Cold water on a gentle cycle, with no fabric softener, because softener coats the bamboo lining and destroys the moisture-wicking you paid for. Air dry rather than using a hot dryer, and use a rubber curry or lint brush between washes to pull the coat hair the suede top attracts. Keeping the water cold also protects the colors.

What's the difference between the dressage and close-contact ProSport cut?

The dressage version is cut square for the longer, straighter flap of a dressage saddle, while the close-contact (GP) version is shaped shorter to match a jumping saddle's forward flap. Match the cut to your saddle rather than choosing on looks, since the wrong shape will stick out past the flap or bunch underneath it.

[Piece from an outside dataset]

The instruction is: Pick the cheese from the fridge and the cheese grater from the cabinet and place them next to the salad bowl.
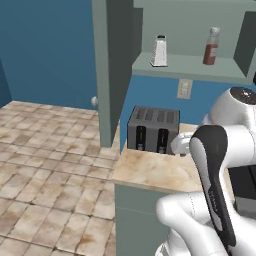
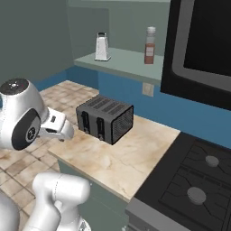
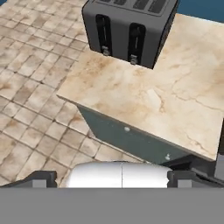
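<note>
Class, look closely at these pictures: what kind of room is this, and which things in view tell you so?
Almost certainly a kitchen. A toaster sits on a marble-look counter beside a black stove, and an open wall cabinet holds a cheese grater and a sauce bottle.

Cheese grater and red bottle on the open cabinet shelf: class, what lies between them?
Nothing. In both base views the cheese grater and the red bottle stand apart on the cabinet shelf, with bare shelf between them.
</note>
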Motion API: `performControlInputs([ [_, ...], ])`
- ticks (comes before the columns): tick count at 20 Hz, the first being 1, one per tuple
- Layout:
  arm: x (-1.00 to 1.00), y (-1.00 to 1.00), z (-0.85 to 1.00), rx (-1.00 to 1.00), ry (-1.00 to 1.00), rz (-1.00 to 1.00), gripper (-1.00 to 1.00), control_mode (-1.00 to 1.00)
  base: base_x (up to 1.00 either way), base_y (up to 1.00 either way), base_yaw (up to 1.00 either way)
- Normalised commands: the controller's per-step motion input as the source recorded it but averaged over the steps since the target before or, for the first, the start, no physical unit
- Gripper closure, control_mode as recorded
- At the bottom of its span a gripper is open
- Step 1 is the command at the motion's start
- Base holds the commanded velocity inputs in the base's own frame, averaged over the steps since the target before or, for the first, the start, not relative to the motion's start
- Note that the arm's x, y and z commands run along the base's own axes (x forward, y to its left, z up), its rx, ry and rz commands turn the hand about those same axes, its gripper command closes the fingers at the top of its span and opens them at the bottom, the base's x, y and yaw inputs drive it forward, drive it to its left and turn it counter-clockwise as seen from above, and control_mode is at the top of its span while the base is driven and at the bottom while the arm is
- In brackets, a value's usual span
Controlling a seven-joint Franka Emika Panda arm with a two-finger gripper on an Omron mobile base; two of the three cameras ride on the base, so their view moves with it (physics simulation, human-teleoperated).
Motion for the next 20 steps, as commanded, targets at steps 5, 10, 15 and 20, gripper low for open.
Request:
performControlInputs([
  [5, -0.01, 0.0, 0.93, 0.0, -0.33, 0.14, -1.0, -1.0, 0.0, 0.0, 0.0],
  [10, -0.02, -0.05, 0.91, 0.0, -0.27, 0.12, -1.0, -1.0, 0.0, 0.0, 0.0],
  [15, 0.0, -0.27, 0.71, 0.01, -0.24, 0.05, -1.0, -1.0, 0.0, 0.0, 0.0],
  [20, 0.13, -0.22, 0.61, 0.02, -0.27, 0.05, -1.0, -1.0, 0.0, 0.0, 0.0],
])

Why do riders own so many LeMieux pads?

Because LeMieux releases new seasonal colorways constantly and sells matching fly veils, polo wraps, and bandage sets, so riders collect coordinated sets rather than buying a single pad. The colors are fade-resistant and hold resale value, which makes buying several feel less wasteful. It's a deliberately collectable product, and the strategy works.

A quick, honest note: some links on this page are affiliate links. As an Amazon Associate we may earn a commission when you buy through them — at no extra cost to you. It never changes the price you pay.